Required work →
Restate word for word the lines of the material below, from the line with "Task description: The" to the line with "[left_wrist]", both lines included, and no others.

===

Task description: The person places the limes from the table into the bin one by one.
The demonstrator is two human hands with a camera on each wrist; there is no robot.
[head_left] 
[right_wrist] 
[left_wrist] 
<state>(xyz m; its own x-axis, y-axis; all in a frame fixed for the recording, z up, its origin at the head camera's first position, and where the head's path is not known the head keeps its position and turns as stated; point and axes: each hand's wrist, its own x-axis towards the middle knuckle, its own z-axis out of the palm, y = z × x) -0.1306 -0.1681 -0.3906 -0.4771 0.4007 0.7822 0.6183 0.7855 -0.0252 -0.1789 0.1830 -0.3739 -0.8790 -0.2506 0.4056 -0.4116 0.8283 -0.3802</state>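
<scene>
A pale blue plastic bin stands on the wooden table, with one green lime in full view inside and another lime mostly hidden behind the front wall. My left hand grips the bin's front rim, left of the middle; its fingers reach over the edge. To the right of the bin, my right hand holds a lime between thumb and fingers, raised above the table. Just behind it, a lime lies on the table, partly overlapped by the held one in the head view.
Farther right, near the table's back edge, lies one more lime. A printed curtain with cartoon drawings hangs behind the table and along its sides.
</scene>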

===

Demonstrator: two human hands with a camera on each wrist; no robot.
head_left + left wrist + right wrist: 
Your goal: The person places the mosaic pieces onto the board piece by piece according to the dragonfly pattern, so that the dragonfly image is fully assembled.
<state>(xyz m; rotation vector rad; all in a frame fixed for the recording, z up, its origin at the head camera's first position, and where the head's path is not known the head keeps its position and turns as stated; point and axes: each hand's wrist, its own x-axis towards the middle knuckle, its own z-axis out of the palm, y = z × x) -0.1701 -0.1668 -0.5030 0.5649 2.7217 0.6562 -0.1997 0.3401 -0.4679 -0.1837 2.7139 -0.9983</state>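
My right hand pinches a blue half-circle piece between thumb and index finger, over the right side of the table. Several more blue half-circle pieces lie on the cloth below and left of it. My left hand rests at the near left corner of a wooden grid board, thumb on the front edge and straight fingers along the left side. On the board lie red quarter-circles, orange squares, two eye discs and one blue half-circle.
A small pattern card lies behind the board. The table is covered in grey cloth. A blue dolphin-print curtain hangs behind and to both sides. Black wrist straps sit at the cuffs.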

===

Task answer →
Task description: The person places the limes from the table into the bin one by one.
The demonstrator is two human hands with a camera on each wrist; there is no robot.
[head_left] 
[right_wrist] 
[left_wrist] 

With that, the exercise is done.